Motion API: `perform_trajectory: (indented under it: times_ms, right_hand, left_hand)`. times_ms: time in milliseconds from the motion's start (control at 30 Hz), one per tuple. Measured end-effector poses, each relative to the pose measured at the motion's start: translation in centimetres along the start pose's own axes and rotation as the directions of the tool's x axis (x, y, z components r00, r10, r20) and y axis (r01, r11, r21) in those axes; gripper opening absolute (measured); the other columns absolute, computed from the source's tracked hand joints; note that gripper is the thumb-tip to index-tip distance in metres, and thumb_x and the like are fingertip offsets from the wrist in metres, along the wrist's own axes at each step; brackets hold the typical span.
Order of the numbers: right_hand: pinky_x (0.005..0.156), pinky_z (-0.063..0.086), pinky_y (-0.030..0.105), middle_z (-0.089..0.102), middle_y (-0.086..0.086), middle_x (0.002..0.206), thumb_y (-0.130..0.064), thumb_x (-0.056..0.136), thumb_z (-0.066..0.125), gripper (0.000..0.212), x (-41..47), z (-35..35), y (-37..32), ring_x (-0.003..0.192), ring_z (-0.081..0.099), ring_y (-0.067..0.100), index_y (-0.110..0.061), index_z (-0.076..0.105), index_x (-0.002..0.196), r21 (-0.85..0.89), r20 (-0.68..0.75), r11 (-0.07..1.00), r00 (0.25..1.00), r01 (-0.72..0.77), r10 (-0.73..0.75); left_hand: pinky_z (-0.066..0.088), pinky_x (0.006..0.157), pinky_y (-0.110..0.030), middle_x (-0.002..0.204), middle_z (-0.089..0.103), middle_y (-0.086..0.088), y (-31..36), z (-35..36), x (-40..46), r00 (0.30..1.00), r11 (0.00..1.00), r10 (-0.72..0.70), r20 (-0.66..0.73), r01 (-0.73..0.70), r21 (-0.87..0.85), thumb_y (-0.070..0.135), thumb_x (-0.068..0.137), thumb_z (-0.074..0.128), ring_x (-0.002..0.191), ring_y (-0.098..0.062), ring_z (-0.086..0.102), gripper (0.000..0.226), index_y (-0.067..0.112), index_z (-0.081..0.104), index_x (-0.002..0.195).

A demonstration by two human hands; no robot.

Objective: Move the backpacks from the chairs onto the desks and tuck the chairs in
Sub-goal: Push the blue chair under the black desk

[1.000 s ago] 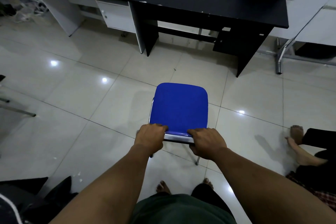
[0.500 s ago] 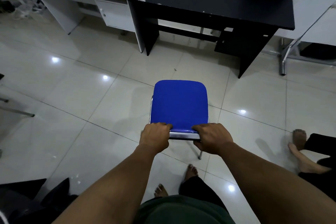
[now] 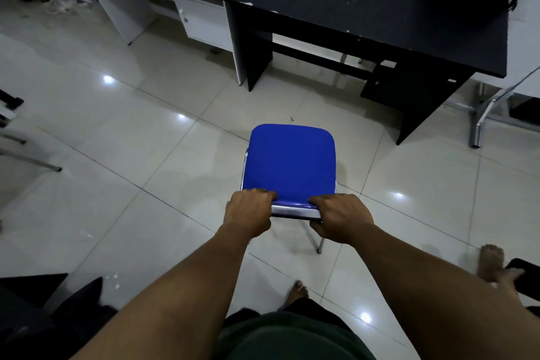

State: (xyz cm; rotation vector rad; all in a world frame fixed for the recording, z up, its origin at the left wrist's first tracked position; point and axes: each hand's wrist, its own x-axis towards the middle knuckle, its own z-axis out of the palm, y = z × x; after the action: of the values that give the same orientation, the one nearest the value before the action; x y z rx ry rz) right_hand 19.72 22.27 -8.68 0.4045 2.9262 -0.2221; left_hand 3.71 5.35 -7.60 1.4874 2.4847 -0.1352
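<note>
We grip the chair point(image 3: 290, 159) back, left hand point(image 3: 249, 213) and right hand point(image 3: 340, 218) both clenched. Aimed off-centre, it may strike the desk point(image 3: 365, 9) leg.

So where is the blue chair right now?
The blue chair stands centre frame on the tiled floor, short of the black desk and not tucked in, its near edge gripped by the left hand and right hand.

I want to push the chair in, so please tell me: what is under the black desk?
Under the black desk I see bare floor tiles, a crossbar and a low dark shelf on its right. The desktop covers the space further back.
</note>
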Motion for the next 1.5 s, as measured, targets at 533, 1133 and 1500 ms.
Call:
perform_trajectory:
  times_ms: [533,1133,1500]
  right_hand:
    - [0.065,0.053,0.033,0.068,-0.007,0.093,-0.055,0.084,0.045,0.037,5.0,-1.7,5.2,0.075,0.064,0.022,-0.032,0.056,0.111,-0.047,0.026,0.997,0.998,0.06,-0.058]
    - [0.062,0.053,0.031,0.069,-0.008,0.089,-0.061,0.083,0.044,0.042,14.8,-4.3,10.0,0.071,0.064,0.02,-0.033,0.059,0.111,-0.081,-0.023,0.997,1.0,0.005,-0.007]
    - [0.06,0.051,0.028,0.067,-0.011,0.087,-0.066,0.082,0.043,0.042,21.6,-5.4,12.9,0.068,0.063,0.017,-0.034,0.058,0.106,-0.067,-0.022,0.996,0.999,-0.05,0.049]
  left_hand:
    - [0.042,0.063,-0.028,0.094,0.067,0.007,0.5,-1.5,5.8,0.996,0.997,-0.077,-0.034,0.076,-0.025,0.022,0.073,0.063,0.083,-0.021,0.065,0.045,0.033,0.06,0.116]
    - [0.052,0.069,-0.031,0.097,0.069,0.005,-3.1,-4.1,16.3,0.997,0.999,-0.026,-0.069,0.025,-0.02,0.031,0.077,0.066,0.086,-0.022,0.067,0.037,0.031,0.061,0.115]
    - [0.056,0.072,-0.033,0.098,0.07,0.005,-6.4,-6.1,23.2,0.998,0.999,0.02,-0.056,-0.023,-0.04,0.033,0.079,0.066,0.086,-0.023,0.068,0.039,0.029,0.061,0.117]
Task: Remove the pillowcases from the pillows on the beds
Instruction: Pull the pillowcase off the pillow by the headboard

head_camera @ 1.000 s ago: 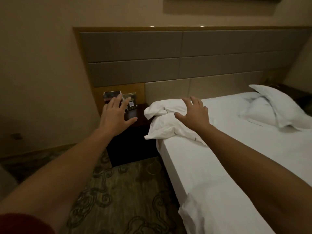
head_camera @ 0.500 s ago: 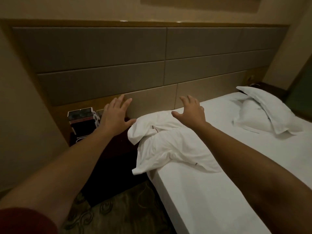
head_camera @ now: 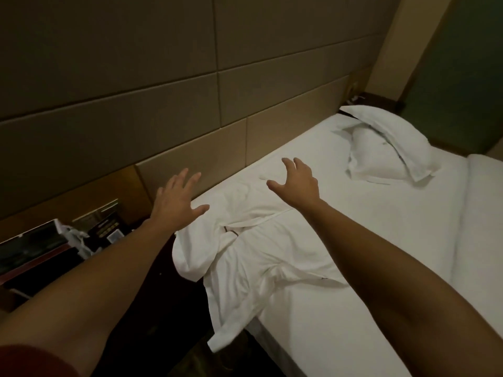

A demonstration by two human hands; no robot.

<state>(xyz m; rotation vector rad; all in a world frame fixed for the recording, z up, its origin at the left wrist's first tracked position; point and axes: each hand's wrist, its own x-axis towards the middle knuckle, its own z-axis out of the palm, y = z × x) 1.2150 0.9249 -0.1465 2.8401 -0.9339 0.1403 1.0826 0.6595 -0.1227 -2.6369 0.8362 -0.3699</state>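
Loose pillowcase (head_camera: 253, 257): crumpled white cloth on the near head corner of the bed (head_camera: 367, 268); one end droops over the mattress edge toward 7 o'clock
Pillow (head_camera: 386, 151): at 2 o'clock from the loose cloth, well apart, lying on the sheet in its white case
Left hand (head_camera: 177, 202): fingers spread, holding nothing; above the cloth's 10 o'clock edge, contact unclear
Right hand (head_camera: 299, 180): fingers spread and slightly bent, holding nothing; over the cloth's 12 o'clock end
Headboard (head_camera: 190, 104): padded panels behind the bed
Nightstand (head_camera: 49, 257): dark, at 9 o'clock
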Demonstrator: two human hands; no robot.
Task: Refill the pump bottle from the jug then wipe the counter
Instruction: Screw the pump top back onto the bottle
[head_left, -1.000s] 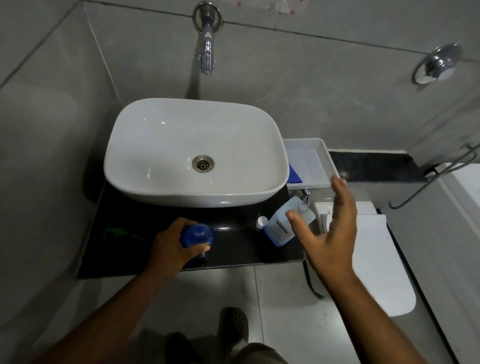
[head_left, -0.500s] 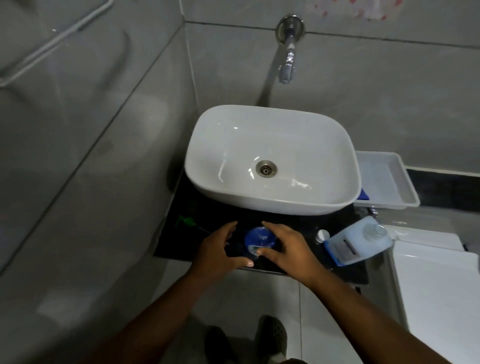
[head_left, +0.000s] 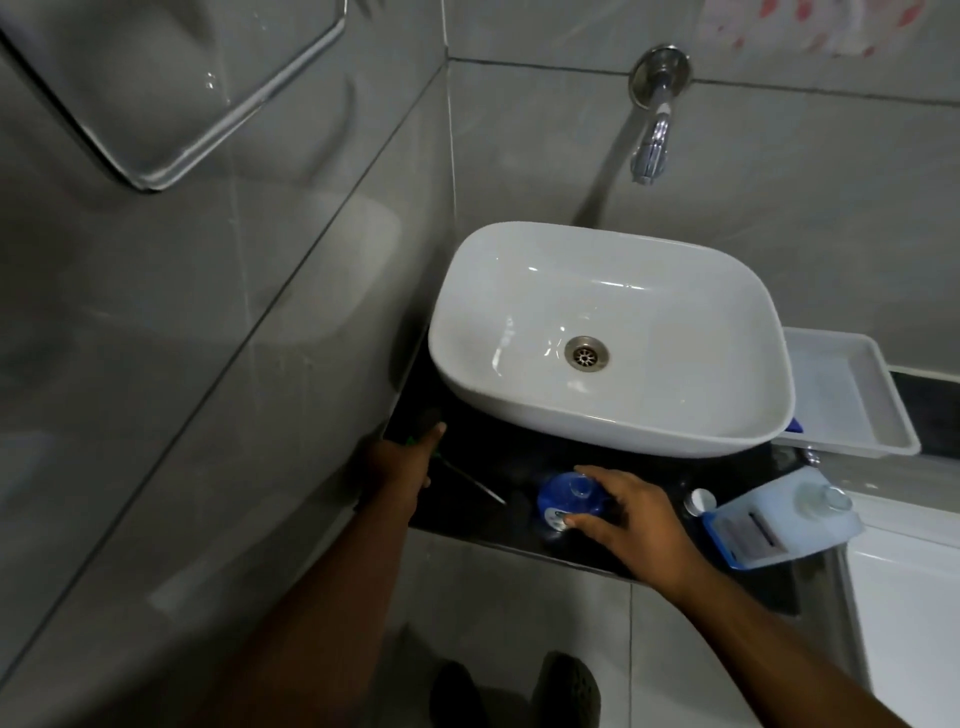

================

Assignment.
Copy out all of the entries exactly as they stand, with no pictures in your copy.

Exercise answer.
Motion API: `perform_trajectory: (indented under it: times_ms, right_hand, left_hand)`. times_ms: time in milliseconds from the motion's start (control at 30 Hz), one per tuple. Measured end-effector poses, each relative to the pose measured at the motion's start: translation in centimetres along the start pose's own axes and rotation as the directions of the tool's x axis (x, y, z components r00, r10, r20) and y axis (r01, r11, r21) in those axes; gripper opening absolute (measured); the other columns absolute, computed from the source's tracked hand joints; note that gripper is the thumb-tip to index-tip distance in metres, and thumb_x and the like are fingertip offsets from the wrist in metres, along the wrist's own axes at each step; brackets hold the typical span.
Order of the numbers: right_hand: pinky_x (0.005..0.156), pinky_z (-0.063..0.086), pinky_y (-0.030..0.105), middle_z (-0.089..0.102), middle_y (-0.086..0.086), middle_x (0.002..0.206), thumb_y (-0.130..0.064), thumb_x (-0.056..0.136), thumb_z (-0.066..0.125), gripper (0.000..0.212), x (-41..47), z (-35..35), y (-37..32), ring_x (-0.003..0.192), ring_z (-0.081..0.099), ring_y (-0.067..0.100), index_y (-0.110..0.061), index_z (-0.076..0.105), index_x (-0.002..0.196), r21 (-0.85..0.89), r20 (-0.68..0.75), r11 (-0.07..1.00), r00 (0.25..1.00), r01 (-0.72..0.77), r10 (-0.73..0.75); left_hand: pinky_z (-0.066..0.088), pinky_x (0.006..0.157), pinky_y (-0.110..0.030), middle_x (-0.002..0.204), middle_z (-0.089..0.103), middle_y (-0.086..0.088), y (-31..36), z (-35..36), x (-40..46), r00 (0.30..1.00), r11 (0.00..1.00), r10 (-0.72..0.70), r20 (-0.66..0.73), r01 (-0.73..0.70), r21 (-0.87..0.85), thumb_y (-0.070..0.135), thumb_x (-0.068..0.137), thumb_z (-0.074..0.128), ring_x (-0.002..0.191), ring_y (-0.098..0.062), ring_z (-0.086..0.102), gripper (0.000..0.226), index_y (-0.067..0.112), index_z (-0.081..0.104), index_x (-0.002..0.195).

A demonstration by two human hands; no robot.

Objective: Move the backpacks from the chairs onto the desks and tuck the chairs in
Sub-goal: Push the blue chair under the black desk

[1.000 s ago] 
[0.500 s ago] 
[now] 

State: (xyz cm; rotation vector rad; all in a world frame fixed for the recording, z up, its origin at the left wrist's first tracked position; point and axes: each hand's wrist, its own x-axis towards the middle knuckle, its own z-axis out of the palm, y = z × x; after the action: of the values that give the same orientation, the one nearest the value before the action; x y z rx ry rz) right_hand 19.72 22.27 -8.68 0.4045 2.9262 -0.2221; left_hand 3.71 5.35 -7.60 1.4874 2.4847 -0.1352
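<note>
We grip the chair point(image 3: 290, 159) back, left hand point(image 3: 249, 213) and right hand point(image 3: 340, 218) both clenched. Aimed off-centre, it may strike the desk point(image 3: 365, 9) leg.

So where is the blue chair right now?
The blue chair stands centre frame on the tiled floor, short of the black desk and not tucked in, its near edge gripped by the left hand and right hand.

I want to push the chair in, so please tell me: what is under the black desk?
Under the black desk I see bare floor tiles, a crossbar and a low dark shelf on its right. The desktop covers the space further back.
</note>
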Motion for the next 1.5 s, as measured, targets at 533, 1133 and 1500 ms.
Call:
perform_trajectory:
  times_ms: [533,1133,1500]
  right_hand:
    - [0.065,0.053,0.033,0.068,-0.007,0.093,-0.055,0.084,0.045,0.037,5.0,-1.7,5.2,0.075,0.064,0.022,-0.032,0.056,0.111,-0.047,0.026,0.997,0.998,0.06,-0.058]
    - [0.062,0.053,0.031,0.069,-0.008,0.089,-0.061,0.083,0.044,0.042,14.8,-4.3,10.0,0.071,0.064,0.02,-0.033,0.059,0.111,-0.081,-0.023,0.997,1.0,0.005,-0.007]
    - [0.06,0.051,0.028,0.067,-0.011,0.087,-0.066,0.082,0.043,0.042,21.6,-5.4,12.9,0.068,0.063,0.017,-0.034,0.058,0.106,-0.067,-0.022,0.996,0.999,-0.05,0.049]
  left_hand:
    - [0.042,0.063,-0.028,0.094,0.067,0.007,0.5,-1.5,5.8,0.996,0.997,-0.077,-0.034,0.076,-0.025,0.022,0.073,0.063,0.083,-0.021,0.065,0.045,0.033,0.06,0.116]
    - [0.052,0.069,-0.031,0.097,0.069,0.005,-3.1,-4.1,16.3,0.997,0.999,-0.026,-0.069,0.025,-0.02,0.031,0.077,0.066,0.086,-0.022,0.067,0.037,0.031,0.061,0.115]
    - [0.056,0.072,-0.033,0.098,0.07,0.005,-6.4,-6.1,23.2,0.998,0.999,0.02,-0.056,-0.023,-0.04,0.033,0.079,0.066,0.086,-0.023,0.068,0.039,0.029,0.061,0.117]
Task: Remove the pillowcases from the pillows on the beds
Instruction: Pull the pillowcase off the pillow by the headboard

head_camera @ 1.000 s ago: 
head_camera @ 0.500 s ago: 
head_camera @ now: 

A demonstration by two human hands; no robot.

<state>(xyz m; rotation vector rad; all in a world frame fixed for the recording, z up, its origin at the left wrist's first tracked position; point and axes: each hand's wrist, its own x-axis towards the middle knuckle, its own z-axis out of the palm, y = z × x) 1.2150 0.9249 -0.1465 2.8401 -0.9339 0.1403 1.0826 0.6595 -0.1227 -2.6369 0.8362 -0.3699</state>
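Loose pillowcase (head_camera: 253, 257): crumpled white cloth on the near head corner of the bed (head_camera: 367, 268); one end droops over the mattress edge toward 7 o'clock
Pillow (head_camera: 386, 151): at 2 o'clock from the loose cloth, well apart, lying on the sheet in its white case
Left hand (head_camera: 177, 202): fingers spread, holding nothing; above the cloth's 10 o'clock edge, contact unclear
Right hand (head_camera: 299, 180): fingers spread and slightly bent, holding nothing; over the cloth's 12 o'clock end
Headboard (head_camera: 190, 104): padded panels behind the bed
Nightstand (head_camera: 49, 257): dark, at 9 o'clock
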Demonstrator: two human hands; no robot.
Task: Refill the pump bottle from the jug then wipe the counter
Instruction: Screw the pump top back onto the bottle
[head_left, -1.000s] 
[head_left, -0.500s] 
[head_left, +0.000s] 

With this output, the exercise is done.